→ Task statement:
Only lines that contain the string "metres" should be returned from the material below.

→ Material provided:
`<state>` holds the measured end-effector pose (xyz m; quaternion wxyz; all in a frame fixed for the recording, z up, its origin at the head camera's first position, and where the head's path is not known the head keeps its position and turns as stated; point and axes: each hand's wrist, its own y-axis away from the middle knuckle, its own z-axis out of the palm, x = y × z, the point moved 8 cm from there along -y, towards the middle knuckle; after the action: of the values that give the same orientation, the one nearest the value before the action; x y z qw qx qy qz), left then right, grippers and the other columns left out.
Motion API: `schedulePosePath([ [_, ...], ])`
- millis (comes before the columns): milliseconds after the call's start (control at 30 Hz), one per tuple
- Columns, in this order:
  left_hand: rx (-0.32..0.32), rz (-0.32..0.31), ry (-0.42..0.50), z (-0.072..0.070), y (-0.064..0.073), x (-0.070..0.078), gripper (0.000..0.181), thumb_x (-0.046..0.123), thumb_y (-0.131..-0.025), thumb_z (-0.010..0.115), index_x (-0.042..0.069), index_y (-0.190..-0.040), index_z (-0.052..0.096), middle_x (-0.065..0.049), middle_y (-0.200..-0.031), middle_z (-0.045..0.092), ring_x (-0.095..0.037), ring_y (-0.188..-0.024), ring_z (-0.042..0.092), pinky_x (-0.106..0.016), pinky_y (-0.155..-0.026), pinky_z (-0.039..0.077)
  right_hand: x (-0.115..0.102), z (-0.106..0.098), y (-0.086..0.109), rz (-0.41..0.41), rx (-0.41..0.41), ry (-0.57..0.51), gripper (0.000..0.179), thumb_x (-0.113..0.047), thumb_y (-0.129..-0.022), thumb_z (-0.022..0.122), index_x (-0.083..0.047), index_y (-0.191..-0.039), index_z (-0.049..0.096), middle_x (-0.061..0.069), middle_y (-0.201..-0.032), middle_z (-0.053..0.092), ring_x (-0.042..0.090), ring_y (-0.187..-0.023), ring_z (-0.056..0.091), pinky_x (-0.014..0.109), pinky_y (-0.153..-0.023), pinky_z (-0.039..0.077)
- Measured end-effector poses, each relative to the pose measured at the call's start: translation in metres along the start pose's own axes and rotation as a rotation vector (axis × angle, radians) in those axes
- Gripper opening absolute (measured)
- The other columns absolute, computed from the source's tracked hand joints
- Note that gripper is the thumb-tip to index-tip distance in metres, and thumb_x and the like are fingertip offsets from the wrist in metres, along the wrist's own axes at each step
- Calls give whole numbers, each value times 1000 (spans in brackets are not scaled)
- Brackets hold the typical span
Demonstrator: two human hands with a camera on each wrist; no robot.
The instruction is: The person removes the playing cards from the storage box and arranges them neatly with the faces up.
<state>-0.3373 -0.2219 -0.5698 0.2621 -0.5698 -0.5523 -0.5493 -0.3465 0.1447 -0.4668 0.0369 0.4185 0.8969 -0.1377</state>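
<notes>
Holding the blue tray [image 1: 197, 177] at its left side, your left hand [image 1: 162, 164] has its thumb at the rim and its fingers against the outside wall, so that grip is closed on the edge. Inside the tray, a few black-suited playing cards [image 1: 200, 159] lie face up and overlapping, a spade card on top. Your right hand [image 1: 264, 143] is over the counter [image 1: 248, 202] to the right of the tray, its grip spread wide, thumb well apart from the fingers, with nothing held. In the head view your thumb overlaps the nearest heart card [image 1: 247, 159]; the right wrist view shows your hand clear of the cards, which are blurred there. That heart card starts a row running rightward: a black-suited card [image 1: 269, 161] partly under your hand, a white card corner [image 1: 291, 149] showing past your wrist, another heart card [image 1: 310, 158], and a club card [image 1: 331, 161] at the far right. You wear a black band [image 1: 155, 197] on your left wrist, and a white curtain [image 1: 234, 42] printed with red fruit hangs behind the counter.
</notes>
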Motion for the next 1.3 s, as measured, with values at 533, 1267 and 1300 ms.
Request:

→ Reply to the task:
- Measured end-effector poses, each relative to the pose measured at the call's start: translation in metres along the start pose's own axes and rotation as a rotation vector (axis × angle, radians) in those axes
- Note that gripper is the thumb-tip to index-tip distance in metres, and thumb_x and the like are fingertip offsets from the wrist in metres, along the wrist's own axes at each step

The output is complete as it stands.